Task requirements – Each line below needs to be restated word for word.

- Opening Delimiter -

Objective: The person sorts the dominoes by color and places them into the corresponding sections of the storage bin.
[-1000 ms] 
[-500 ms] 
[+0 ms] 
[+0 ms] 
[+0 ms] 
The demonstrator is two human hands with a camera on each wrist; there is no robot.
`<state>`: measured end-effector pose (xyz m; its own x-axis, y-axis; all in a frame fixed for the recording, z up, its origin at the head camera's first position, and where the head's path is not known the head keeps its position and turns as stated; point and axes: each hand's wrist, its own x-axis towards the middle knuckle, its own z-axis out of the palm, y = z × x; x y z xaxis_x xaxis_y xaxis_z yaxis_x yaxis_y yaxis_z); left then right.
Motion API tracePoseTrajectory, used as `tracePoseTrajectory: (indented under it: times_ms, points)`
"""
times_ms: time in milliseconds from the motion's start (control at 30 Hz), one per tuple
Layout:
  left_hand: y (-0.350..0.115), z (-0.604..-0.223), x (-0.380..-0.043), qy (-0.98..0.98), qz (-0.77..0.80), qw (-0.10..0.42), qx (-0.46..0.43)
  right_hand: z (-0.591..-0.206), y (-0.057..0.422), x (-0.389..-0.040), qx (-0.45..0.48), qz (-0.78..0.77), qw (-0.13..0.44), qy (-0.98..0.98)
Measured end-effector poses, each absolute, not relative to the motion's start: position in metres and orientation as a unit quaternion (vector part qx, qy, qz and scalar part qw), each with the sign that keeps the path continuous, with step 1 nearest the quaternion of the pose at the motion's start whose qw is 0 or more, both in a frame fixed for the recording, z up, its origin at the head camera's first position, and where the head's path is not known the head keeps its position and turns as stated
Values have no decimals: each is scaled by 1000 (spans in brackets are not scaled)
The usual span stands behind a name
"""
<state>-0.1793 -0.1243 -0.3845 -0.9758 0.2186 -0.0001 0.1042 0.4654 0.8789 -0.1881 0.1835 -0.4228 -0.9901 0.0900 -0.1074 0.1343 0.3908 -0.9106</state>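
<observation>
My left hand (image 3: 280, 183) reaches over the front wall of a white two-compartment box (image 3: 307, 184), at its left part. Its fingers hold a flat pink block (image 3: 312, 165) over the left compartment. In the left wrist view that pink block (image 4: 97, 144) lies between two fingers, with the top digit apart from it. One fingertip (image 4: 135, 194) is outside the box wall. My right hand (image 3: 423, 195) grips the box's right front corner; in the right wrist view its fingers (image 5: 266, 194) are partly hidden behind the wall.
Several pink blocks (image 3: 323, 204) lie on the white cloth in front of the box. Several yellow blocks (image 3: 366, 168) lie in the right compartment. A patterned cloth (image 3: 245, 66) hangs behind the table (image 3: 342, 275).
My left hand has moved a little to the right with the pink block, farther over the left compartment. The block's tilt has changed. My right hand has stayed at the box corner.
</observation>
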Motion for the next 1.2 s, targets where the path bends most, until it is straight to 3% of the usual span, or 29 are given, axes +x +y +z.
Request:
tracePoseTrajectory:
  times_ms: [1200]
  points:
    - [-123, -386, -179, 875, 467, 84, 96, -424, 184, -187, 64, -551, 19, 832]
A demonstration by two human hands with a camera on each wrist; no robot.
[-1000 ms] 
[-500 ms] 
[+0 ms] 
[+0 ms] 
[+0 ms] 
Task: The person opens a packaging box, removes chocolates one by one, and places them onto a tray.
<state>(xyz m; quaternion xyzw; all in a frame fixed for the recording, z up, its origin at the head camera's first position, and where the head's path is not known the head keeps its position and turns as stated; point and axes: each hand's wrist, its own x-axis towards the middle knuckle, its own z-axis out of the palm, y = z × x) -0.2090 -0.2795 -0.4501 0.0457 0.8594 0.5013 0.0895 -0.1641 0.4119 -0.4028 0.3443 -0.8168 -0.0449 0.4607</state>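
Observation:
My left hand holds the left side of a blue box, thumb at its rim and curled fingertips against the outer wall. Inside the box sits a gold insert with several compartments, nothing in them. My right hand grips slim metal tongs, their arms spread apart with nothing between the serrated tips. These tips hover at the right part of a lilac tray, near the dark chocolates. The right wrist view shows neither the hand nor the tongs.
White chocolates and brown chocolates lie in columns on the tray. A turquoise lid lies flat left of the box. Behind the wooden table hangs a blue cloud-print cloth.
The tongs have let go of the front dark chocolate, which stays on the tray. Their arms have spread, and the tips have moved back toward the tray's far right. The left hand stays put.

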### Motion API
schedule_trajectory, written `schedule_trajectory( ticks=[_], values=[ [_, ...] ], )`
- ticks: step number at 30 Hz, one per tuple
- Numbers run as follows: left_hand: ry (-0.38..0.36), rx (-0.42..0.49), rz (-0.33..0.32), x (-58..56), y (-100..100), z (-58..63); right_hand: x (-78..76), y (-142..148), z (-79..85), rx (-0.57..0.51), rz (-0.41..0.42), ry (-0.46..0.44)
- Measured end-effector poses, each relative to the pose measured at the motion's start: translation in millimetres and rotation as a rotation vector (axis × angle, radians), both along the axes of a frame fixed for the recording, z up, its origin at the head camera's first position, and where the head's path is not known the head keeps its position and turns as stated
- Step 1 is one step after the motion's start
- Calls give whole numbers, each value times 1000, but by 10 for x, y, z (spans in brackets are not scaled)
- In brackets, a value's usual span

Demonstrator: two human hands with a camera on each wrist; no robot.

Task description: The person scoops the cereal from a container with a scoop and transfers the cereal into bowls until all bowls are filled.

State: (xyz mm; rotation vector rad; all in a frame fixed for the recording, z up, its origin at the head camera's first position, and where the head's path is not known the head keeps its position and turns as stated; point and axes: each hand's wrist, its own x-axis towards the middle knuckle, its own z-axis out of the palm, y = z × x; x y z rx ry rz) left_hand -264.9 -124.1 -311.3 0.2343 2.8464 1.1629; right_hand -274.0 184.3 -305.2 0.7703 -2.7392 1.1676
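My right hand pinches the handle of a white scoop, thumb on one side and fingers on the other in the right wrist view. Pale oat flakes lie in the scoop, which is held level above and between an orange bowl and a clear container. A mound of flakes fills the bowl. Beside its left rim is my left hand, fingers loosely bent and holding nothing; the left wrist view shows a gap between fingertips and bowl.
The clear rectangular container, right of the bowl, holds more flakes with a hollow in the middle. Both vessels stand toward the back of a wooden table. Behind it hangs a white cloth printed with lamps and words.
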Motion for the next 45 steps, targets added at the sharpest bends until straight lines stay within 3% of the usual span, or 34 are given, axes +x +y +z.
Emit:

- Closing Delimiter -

Your solution –
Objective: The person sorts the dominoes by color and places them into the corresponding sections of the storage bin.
[-1000 ms] 
[-500 ms] 
[+0 ms] 
[+0 ms] 
[+0 ms] 
The demonstrator is two human hands with a camera on each wrist; there is no robot.
`<state>`: measured end-effector pose (xyz m; its own x-axis, y-axis; all in a frame fixed for the recording, z up, its origin at the head camera's first position, and where the head's path is not known the head keeps its position and turns as stated; point and axes: each hand's wrist, its own x-axis towards the middle knuckle, its own z-axis out of the palm, y = z × x; x y z xaxis_x xaxis_y xaxis_z yaxis_x yaxis_y yaxis_z); left then right.
Motion API tracePoseTrajectory, used as `tracePoseTrajectory: (indented under it: times_ms, points)`
"""
times_ms: time in milliseconds from the motion's start (control at 30 Hz), one per tuple
Layout:
  left_hand: y (-0.350..0.115), z (-0.604..-0.223), x (-0.380..-0.043), qy (-0.98..0.98), qz (-0.77..0.80), qw (-0.10..0.42), qx (-0.46..0.43)
  right_hand: z (-0.591..-0.206), y (-0.057..0.422), x (-0.389..-0.040), qx (-0.45..0.48), qz (-0.78..0.77), qw (-0.13..0.44), qy (-0.98..0.98)
Measured end-effector poses, each absolute, not relative to the motion's start: position in metres and orientation as a unit quaternion (vector part qx, qy, qz and scalar part qw), each with the sign that keeps the path continuous, with step 1 nearest the quaternion of the pose at the motion's start whose qw is 0 or more, both in a frame fixed for the recording, z up, its origin at the head camera's first position, and where the head's path is not known the head keeps its position and turns as stated
Values have no decimals: each is scaled by 1000 (spans in brackets are not scaled)
The usual span stands behind a name
"""
<state>-0.1793 -0.1243 -0.3845 -0.9758 0.2186 -0.0001 0.1042 0.4654 0.8789 -0.1881 0.1835 -0.4228 -0.9901 0.0900 -0.1074 0.1343 0.3908 -0.9106</state>
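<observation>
My left hand (image 3: 280, 183) reaches over the front wall of a white two-compartment box (image 3: 307, 184), at its left part. Its fingers hold a flat pink block (image 3: 312, 165) over the left compartment. In the left wrist view that pink block (image 4: 97, 144) lies between two fingers, with the top digit apart from it. One fingertip (image 4: 135, 194) is outside the box wall. My right hand (image 3: 423, 195) grips the box's right front corner; in the right wrist view its fingers (image 5: 266, 194) are partly hidden behind the wall.
Several pink blocks (image 3: 323, 204) lie on the white cloth in front of the box. Several yellow blocks (image 3: 366, 168) lie in the right compartment. A patterned cloth (image 3: 245, 66) hangs behind the table (image 3: 342, 275).
My left hand has moved a little to the right with the pink block, farther over the left compartment. The block's tilt has changed. My right hand has stayed at the box corner.
</observation>
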Motion for the next 1.2 s, targets where the path bends most, until it is straight to 3% of the usual span, or 29 are given, axes +x +y +z.
Request:
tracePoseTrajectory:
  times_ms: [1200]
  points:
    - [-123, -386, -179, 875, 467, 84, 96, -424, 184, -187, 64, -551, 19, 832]
A demonstration by two human hands with a camera on each wrist; no robot.
[-1000 ms] 
[-500 ms] 
[+0 ms] 
[+0 ms] 
[+0 ms] 
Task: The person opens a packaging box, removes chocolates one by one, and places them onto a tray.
<state>(xyz m; quaternion xyzw; all in a frame fixed for the recording, z up, its origin at the head camera's first position, and where the head's path is not known the head keeps its position and turns as stated; point and axes: each hand's wrist, its own x-axis towards the middle knuckle, its own z-axis out of the palm, y = z × x) -0.2090 -0.2795 -0.4501 0.0457 0.8594 0.5013 0.0895 -0.1641 0.4119 -0.4028 0.3443 -0.8168 -0.0449 0.4607</state>
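Observation:
My left hand holds the left side of a blue box, thumb at its rim and curled fingertips against the outer wall. Inside the box sits a gold insert with several compartments, nothing in them. My right hand grips slim metal tongs, their arms spread apart with nothing between the serrated tips. These tips hover at the right part of a lilac tray, near the dark chocolates. The right wrist view shows neither the hand nor the tongs.
White chocolates and brown chocolates lie in columns on the tray. A turquoise lid lies flat left of the box. Behind the wooden table hangs a blue cloud-print cloth.
The tongs have let go of the front dark chocolate, which stays on the tray. Their arms have spread, and the tips have moved back toward the tray's far right. The left hand stays put.
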
### Motion API
schedule_trajectory, written `schedule_trajectory( ticks=[_], values=[ [_, ...] ], )`
- ticks: step number at 30 Hz, one per tuple
- Numbers run as follows: left_hand: ry (-0.38..0.36), rx (-0.42..0.49), rz (-0.33..0.32), x (-58..56), y (-100..100), z (-58..63); right_hand: x (-78..76), y (-142..148), z (-79..85), rx (-0.57..0.51), rz (-0.41..0.42), ry (-0.46..0.44)
- Measured end-effector poses, each relative to the pose measured at the motion's start: translation in millimetres and rotation as a rotation vector (axis × angle, radians), both along the axes of a frame fixed for the recording, z up, its origin at the head camera's first position, and where the head's path is not known the head keeps its position and turns as stated
- Step 1 is one step after the motion's start
- Calls give whole numbers, each value times 1000, but by 10 for x, y, z (spans in brackets are not scaled)
- In brackets, a value's usual span

Demonstrator: two human hands with a camera on each wrist; no robot.

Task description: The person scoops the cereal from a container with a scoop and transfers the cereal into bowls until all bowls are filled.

State: (xyz mm; rotation vector rad; all in a frame fixed for the recording, z up, its origin at the head camera's first position, and where the head's path is not known the head keeps its position and turns as stated; point and axes: each hand's wrist, its own x-axis towards the middle knuckle, its own z-axis out of the palm, y = z × x; x y z rx ry rz) left_hand -264.9 -124.1 -311.3 0.2343 2.8464 1.1629; right_hand -274.0 184.3 -305.2 0.7703 -2.7392 1.1676
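My right hand pinches the handle of a white scoop, thumb on one side and fingers on the other in the right wrist view. Pale oat flakes lie in the scoop, which is held level above and between an orange bowl and a clear container. A mound of flakes fills the bowl. Beside its left rim is my left hand, fingers loosely bent and holding nothing; the left wrist view shows a gap between fingertips and bowl.
The clear rectangular container, right of the bowl, holds more flakes with a hollow in the middle. Both vessels stand toward the back of a wooden table. Behind it hangs a white cloth printed with lamps and words.
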Motion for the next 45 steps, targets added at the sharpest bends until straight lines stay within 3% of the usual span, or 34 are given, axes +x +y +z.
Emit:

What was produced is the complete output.